Premier réflexe : nettoyer. Les volets roulants sont quotidiennement exposés aux conditions météorologiques extérieures et se salissent assez vite. Si le bruit provient du tablier, il peut avoir pour origine une accumulation de saleté. Fermez votre volet et nettoyez les lames, une par une, avec une éponge mouillée imbibée de vinaigre blanc ou de savon noir, produits naturellement efficaces pour nettoyer cette surface.

Deuxième étape, la lubrification, le geste que beaucoup négligent des années durant. Pour graisser votre volet roulant, nettoyez d'abord les coulisses et les glissières avec un chiffon pour éliminer la poussière accumulée, puis appliquez un lubrifiant à base de silicone (et non une graisse épaisse, qui attire les saletés) sur les coulisses, les embouts latéraux du tablier et les axes de rotation si accessibles. L'erreur classique : utiliser de la graisse classique ou du WD-40 en croyant bien faire. Pour l'entretien, un spray silicone est plus adapté, car il lubrifie sans transformer les rails en aimant à poussière.

Une précaution absolue pour les volets motorisés : on ne pulvérise jamais de produit au hasard sur la partie électrique. Sur un volet motorisé, on lubrifie uniquement les éléments mécaniques accessibles, en restant propre et précis. Le moteur tubulaire, lui, reste hors de portée du spray.

Troisième geste : l'inspection visuelle. Un bruit peut venir d'une vis desserrée, d'un axe mal calé, ou d'une coulisse qui vibre. Une inspection rapide peut tout changer. Mieux vaut resserrer une vis aujourd'hui que changer un moteur demain. Cette phrase résume tout.

Quand le bricolage ne suffit plus

Certains signaux indiquent qu'il faut aller plus loin : le moteur ne répond plus du tout, le volet est bloqué en position haute ou refuse de descendre, un bruit métallique persistant continue malgré nettoyage et lubrification. À ce stade, le diagnostic maison a atteint ses limites.

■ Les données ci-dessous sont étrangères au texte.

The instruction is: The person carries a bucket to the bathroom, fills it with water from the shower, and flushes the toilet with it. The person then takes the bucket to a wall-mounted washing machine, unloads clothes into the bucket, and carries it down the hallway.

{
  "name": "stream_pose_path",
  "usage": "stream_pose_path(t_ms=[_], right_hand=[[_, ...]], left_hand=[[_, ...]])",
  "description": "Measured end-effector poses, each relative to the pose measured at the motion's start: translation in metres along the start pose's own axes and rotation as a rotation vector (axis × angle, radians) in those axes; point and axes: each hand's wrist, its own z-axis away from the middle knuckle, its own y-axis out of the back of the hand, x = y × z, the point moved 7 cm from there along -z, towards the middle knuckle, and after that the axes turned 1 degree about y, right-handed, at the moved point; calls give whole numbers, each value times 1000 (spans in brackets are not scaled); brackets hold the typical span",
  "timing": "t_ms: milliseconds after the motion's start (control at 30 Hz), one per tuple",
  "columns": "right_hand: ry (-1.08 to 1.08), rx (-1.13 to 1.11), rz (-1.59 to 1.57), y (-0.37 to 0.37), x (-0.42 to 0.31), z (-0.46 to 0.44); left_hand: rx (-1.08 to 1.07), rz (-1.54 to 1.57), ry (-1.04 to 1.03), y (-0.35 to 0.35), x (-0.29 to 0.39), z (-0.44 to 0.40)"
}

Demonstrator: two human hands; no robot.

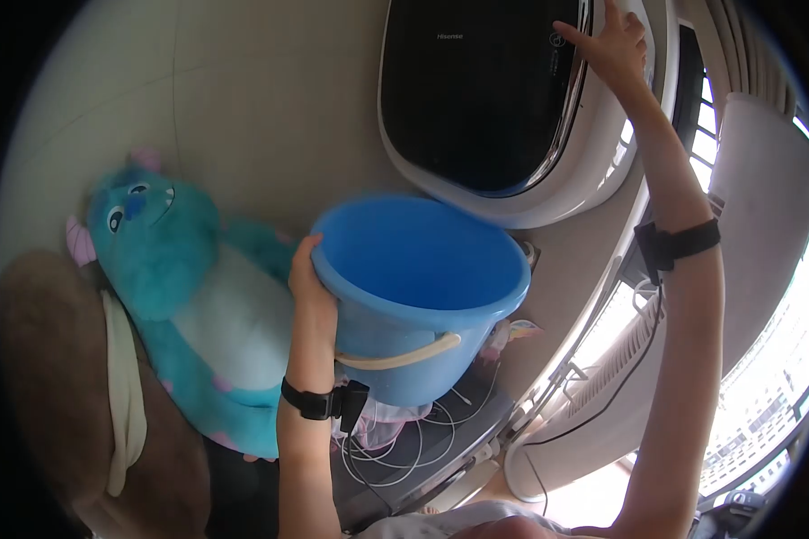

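A blue plastic bucket (395, 346) with a cream handle hangs in the middle, its mouth facing up toward me and its inside looking bare. My left hand (313, 283) grips the bucket's left rim, thumb on top, with the other fingers mostly hidden. Above it is a white rounded appliance with a glossy black front (476, 99) marked Hisense. My right hand (613, 52) rests at this appliance's right edge, fingers spread, thumb stretched toward a small round mark on the black panel. Each forearm wears a black strap with a cable.
A turquoise plush monster (234, 314) lies left of the bucket, beside a large brown plush shape (45, 359) with a cream band. White cables (413, 458) coil on a dark surface below the bucket. Curtains (737, 45) and a bright window are on the right.
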Motion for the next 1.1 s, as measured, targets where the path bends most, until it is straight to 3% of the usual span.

Si le volet est complètement bloqué ou si des lames sont cassées, stoppez tout. Si le moteur force anormalement malgré la lubrification, le problème est ailleurs. Forcer sur la manivelle ou le moteur ne ferait qu'aggraver la panne initiale.

Un moteur grillé ne se graisse pas, il faudra le changer. Et le coût d'un remplacement complet dépasse largement celui d'un entretien annuel. Une lubrification une fois par an minimum (idéalement au printemps ou à l'automne), deux fois par an en bord de mer où le sel et le sable forment un combo abrasif, et tous les six mois en cas d'usage intensif : c'est tout ce qu'il faut pour que le moteur ne soit jamais mis en difficulté.

La vraie question que pose ce bruit apparu depuis quelques jours, c'est celle-ci : depuis combien d'années vos volets fonctionnent-ils sans que vous ayez ouvert un coffre, passé un chiffon dans les glissières ou approché une bombe de silicone ? Si la réponse vous embarrasse, vous avez votre diagnostic.